TASK DETAILS. Copy each line below without leaving any out.

=== Begin Enclosure ===

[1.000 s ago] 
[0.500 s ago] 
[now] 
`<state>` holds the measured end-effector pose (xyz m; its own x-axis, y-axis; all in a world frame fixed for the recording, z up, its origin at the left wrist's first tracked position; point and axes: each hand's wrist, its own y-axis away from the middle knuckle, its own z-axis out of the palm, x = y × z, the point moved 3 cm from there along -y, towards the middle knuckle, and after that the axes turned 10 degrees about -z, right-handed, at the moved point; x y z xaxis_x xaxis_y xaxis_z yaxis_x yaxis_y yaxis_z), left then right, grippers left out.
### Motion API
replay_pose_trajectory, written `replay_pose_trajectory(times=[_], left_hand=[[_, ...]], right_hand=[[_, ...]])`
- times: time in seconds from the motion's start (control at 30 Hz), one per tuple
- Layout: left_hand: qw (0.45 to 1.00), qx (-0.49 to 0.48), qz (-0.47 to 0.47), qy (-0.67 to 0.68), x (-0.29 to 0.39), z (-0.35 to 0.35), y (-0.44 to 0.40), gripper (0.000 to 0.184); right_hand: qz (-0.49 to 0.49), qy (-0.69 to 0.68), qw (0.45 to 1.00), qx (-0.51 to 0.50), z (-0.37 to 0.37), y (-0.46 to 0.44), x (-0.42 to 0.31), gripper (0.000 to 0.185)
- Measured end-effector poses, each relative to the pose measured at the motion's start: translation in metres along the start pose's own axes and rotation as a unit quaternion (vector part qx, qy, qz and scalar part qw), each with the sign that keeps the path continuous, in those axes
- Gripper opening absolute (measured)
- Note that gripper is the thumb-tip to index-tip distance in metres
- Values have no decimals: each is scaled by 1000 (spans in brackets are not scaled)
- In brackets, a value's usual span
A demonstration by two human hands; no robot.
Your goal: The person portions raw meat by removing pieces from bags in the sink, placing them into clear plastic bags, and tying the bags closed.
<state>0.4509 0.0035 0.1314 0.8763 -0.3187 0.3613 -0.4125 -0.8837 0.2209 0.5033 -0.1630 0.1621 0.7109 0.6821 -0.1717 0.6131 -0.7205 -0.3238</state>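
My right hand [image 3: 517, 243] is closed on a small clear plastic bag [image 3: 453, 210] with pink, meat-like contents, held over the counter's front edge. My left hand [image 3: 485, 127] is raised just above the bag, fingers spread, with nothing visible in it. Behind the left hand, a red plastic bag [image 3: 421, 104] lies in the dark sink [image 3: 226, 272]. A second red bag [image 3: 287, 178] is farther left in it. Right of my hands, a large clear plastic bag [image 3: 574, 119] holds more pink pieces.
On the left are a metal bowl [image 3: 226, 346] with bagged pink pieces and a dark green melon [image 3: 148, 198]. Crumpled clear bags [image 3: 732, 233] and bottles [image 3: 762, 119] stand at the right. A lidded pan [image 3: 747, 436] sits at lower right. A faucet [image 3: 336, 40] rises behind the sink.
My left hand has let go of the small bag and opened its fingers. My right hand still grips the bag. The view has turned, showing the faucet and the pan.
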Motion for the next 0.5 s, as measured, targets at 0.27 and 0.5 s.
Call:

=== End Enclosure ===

TASK SOLUTION.
[1.000 s ago] 
[0.500 s ago] 
[now] 
`<state>` holds the measured end-effector pose (xyz m; its own x-axis, y-axis; all in a world frame fixed for the recording, z up, its origin at the left wrist's first tracked position; point and axes: each hand's wrist, its own y-axis away from the middle knuckle, its own z-axis out of the palm, x = y × z, the point moved 3 cm from there along -y, towards the middle knuckle, and after that the axes turned 10 degrees about -z, right-handed, at the moved point; x y z xaxis_x xaxis_y xaxis_z yaxis_x yaxis_y yaxis_z), left then right, grippers left out.
### Motion API
replay_pose_trajectory, written `replay_pose_trajectory(times=[_], left_hand=[[_, ...]], right_hand=[[_, ...]])`
- times: time in seconds from the motion's start (control at 30 Hz), one per tuple
- Layout: left_hand: qw (0.45 to 1.00), qx (-0.49 to 0.48), qz (-0.47 to 0.47), qy (-0.67 to 0.68), x (-0.29 to 0.39), z (-0.35 to 0.35), y (-0.44 to 0.40), gripper (0.000 to 0.184); right_hand: qz (-0.49 to 0.49), qy (-0.69 to 0.68), qw (0.45 to 1.00), qx (-0.51 to 0.50), z (-0.37 to 0.37), y (-0.46 to 0.44), x (-0.42 to 0.31), gripper (0.000 to 0.185)
- Measured end-effector poses, each relative to the pose measured at the motion's start: translation in metres along the start pose's own axes and rotation as a unit quaternion (vector part qx, qy, qz and scalar part qw), each with the sign that keeps the path continuous, in those axes
- Gripper opening absolute (measured)
- Note that gripper is the thumb-tip to index-tip distance in metres
- Values have no decimals: each is scaled by 1000 (spans in brackets are not scaled)
- In brackets, a value's usual span
A demonstration by two human hands; no robot.
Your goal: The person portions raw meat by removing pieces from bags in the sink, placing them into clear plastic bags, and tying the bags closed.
<state>0.4509 0.0035 0.1314 0.8763 -0.3187 0.3613 -0.4125 -0.8837 0.2209 0.5033 -0.1630 0.1621 0.7109 0.6821 -0.1717 0.6131 -0.7205 -0.3238</state>
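My right hand [image 3: 517, 243] is closed on a small clear plastic bag [image 3: 453, 210] with pink, meat-like contents, held over the counter's front edge. My left hand [image 3: 485, 127] is raised just above the bag, fingers spread, with nothing visible in it. Behind the left hand, a red plastic bag [image 3: 421, 104] lies in the dark sink [image 3: 226, 272]. A second red bag [image 3: 287, 178] is farther left in it. Right of my hands, a large clear plastic bag [image 3: 574, 119] holds more pink pieces.
On the left are a metal bowl [image 3: 226, 346] with bagged pink pieces and a dark green melon [image 3: 148, 198]. Crumpled clear bags [image 3: 732, 233] and bottles [image 3: 762, 119] stand at the right. A lidded pan [image 3: 747, 436] sits at lower right. A faucet [image 3: 336, 40] rises behind the sink.
My left hand has let go of the small bag and opened its fingers. My right hand still grips the bag. The view has turned, showing the faucet and the pan.
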Motion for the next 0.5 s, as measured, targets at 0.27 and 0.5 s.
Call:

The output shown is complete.